Huffington Post, Slate, and the candidates should insist that Yahoo make good on its word and make this video available for us to remix. It will still be pathetic — since we did not get the chance to ask and select the questions — but it would be just a little less pathetic.

LATER: I just posted this to Huffingtonpost, ending with this suggestion:

But I do wish that you would force them to enable the mash-up. For you see, it’s not just about us watching. It’s about us producing and broadcasting. We should be able to make our mash-ups and show them to the world. Indeed, why not go one step farther and take all the video from all the debates — since they are open to our unrestricted reuse — and put them together so we can produce and publish the ultimate mashups from the election so far? And then we can also see what questions have note been asked and answered. Then we can ask them the next time.

UPDATE: I just got email from Arianna Huffington saying that users will be able to take their playlists to Yahoo’s Jumpcut and then embed the results in their blogs. This is supposed to happen this afternoon. More later.

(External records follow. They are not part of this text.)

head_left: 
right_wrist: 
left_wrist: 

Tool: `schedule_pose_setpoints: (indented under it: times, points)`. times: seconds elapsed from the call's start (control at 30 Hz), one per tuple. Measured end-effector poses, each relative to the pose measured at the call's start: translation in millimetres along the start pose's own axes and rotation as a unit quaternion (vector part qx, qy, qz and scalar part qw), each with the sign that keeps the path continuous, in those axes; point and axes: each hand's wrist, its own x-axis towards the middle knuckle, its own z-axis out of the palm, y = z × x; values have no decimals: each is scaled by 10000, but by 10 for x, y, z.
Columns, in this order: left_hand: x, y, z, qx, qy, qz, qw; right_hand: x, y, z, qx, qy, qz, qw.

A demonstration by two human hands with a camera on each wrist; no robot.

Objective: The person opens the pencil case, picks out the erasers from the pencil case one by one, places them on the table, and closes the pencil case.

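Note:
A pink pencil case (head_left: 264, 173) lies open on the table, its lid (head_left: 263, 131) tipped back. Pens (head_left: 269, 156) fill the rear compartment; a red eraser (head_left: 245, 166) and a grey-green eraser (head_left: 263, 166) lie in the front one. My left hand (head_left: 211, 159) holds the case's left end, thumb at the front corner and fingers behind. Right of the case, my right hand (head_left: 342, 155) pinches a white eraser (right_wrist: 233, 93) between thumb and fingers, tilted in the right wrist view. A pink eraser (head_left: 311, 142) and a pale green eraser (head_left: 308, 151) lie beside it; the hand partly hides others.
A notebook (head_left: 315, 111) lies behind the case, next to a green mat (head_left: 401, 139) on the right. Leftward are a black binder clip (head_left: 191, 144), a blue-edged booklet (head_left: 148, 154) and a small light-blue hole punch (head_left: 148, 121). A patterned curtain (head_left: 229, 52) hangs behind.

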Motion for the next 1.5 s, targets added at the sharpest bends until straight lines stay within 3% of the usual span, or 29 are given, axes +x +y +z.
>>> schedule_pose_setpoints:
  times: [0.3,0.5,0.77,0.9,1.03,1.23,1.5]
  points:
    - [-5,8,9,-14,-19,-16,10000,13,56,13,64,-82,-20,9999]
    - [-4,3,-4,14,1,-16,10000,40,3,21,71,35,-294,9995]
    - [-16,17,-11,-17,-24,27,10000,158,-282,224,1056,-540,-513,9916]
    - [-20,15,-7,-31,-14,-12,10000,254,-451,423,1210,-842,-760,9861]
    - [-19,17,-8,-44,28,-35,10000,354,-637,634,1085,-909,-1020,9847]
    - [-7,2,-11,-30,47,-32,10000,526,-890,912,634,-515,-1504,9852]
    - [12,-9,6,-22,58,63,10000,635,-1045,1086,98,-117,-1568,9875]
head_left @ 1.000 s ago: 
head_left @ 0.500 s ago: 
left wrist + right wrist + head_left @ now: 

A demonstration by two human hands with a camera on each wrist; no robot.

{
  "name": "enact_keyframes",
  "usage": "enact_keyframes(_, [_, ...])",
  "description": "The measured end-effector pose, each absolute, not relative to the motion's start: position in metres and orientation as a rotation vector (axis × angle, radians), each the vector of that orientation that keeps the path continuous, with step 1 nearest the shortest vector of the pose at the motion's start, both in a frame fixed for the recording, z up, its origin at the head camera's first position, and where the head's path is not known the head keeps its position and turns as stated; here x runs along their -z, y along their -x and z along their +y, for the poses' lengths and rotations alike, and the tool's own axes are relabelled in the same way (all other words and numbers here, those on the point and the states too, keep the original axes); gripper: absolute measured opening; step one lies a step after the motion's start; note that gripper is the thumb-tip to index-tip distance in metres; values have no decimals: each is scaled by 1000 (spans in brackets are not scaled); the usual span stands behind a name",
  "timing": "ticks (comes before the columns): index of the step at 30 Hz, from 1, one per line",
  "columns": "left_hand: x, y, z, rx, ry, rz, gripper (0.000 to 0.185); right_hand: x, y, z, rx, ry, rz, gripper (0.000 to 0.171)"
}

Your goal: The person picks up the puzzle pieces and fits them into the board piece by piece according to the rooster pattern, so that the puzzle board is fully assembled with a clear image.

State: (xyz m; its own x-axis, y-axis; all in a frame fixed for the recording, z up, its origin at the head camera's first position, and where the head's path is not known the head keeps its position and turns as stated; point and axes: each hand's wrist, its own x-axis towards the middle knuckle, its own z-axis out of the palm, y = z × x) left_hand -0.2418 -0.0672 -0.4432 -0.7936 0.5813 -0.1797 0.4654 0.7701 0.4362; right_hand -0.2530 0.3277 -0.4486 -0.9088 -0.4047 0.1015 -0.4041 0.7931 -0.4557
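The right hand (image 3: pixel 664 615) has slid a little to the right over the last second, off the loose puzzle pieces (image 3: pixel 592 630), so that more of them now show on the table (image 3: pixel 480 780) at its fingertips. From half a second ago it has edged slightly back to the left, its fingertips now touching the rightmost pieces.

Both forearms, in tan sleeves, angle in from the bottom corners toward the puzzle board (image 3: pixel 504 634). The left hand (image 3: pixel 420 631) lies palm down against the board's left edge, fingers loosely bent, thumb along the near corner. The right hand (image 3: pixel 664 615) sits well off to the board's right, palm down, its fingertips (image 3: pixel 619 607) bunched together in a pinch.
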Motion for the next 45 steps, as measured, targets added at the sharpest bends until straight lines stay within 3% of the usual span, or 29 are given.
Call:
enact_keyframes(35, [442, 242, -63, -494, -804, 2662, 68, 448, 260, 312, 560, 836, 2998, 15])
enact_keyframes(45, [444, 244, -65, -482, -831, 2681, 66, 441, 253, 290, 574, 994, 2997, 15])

UPDATE: Here is the mashup page.

The next portal – or the last portal?

Michael Arrington reports that Bear Stearns says Yahoo should get itself a social network because social networks are the next portal. Here is their entire PowerPoint.

It made me want to scream:

Portals are dead, damnit. They are the last vestige of old-media bigthink, of the misguided belief that media can corral us into masses and that we want to be treated like herds. The essential moral to the story of Yahoo’s decline is that it is a portal and portals don’t work. But here’s Bear Sterns looking for the next portal. Arrrggghhh.

You know what I’m going to say: The real question they should be asking is WWGD — what would Google do? I argued when Terry Semel was bounced that Yahoo should blow itself up and become the unportal, enabling anyone anywhere to take anything from Yahoo and put it on their own sites, feeding content — which Google doesn’t have — and advertising all around the web, becoming the great enabler of social interaction via content rather than buying Facebook. I hope Yahoo doesn’t buy Facebook — even though Bear Stearns now says the value is $5-6 billion (versus the $1 billion Mark Zuckerberg quite wisely turned down) — for I fear that like other things Yahoo buys, it would freezedry it in time, stifling innovation by bringing it into that corral.

The next portal? No, Yahoo is the last portal.